Cost-Benefit Analysis of a ML classifier.#

In the previous notebook, we trained a LogisticRegression classifier to predict the number in a handwritten digit image. In this notebook, we will use the results to perform a cost-benefit analysis in a business setting.

For this notebook, let’s asumme the accuracy of our classifier was 97% over the test set.

Automatic mail redirection in a postal service 📩#

Suppose we want to deploy our classifier in a postal service hub, to automatize the ZIP code reading of handwritten addresses. The classifier will be used to read the ZIP code of the address, and then the mail will be automatically redirected to the corresponding ZIP code.

Assuming a ZIP code is 5 digits long, what is the probability that the classifier will read the 5 digits correctly? And incorrectly?

\[P(zip\_ok) = (0.97)^5 = 0.86\]
\[P(zip\_not\_ok) = 1 - P(zip\_ok) = 0.14\]
p_zip_ok = 0.97 ** 5
p_zip_not_ok = 1 - p_zip_ok

p_zip_ok, p_zip_not_ok
(0.8587340256999999, 0.1412659743000001)

These are the probabilities of correctly routing the mail to the correct ZIP code, and incorrectly routing the mail to the wrong ZIP code, respectively.

Now, we need to asign those two events some economic value (cost or benefit).

  1. If the mail is incorrectly routed, the mail will arrive later to its destination. This will cause a customer complaint, and the postal service will have to reimburse the customer with the 1€ fee he has paid before for early delivery.

  2. For the mails that are correctly routed, we need to estimate the savings that the company will have. As an example, suppose that with this ML system, we automatize the work of some postal worker. A postal worker can process 200 mails per hour, and the postal service pays him minimum wage (8.45 €/hour). If using the ML system, the worker can do other tasks, so the company will save the cost of mail processing.

The cost of (manually) processing a mail is thus \(8.45 / 200 = 0.04€\) per mail.

Notice that now, we have two different costs: the cost of misclassification, and the cost (savings) of correct classification:

cost_miss = -1. # we use negative number to indicate it's bad (a cost)
cost_correct = +0.04  # we use positive number to indicate it's good (a saving)

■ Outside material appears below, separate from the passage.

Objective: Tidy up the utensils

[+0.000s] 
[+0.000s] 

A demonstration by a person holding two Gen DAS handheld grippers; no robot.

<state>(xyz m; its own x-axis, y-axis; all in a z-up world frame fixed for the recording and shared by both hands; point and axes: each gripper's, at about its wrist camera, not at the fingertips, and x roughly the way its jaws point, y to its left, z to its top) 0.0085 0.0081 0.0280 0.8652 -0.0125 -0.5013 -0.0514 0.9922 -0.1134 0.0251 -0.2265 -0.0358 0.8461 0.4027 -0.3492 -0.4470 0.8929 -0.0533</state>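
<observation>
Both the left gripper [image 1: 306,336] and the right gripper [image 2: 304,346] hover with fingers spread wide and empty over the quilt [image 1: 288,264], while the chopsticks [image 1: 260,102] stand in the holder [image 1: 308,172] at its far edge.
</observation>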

Now, to compute the Expected Value of the classifier, we just need to compute the expected cost, which is the sum of the cost of misclassification and the cost of correct classification, multiplied by the probability of each event:

\[ EV = P(zip\_ok) * cost(zip\_ok) + P(zip\_not\_ok) * cost(zip\_not\_ok) \]
\[ EV = 0.86 * 0.04€ + 0.14 * (-1€) = -0.11 € \]
EV = p_zip_ok * cost_correct + p_zip_not_ok * cost_miss
EV
-0.1069166132720001

This value is negative, so the company would lose money if they deploy the ML system!!

Since we have computed an expectation, on average, the company will lose 0.11€ per mail.

This is because the cost of misclassification is much higher than the cost of correct classification.

Alternative scenario: using a better ML model#

Let’s assume now we develop a better model, that has an accuracy of 99.91% over the test set. What is the expected value of this model for the ZIP redirection task?

p_zip_ok = 0.9991 ** 5
p_zip_not_ok = 1 - p_zip_ok

p_zip_ok, p_zip_not_ok
(0.9955080927132799, 0.004491907286720109)
EV = p_zip_ok * cost_correct + p_zip_not_ok * cost_miss
EV
0.03532841642181109

Now, the EV is positive, so the company will save money if they use this newer ML model.

When using a ML model in a business setting, it is important to not only consider metrics such as accuracy, but also other economic factors, such as the cost of misclassification, or the cost of correct classification.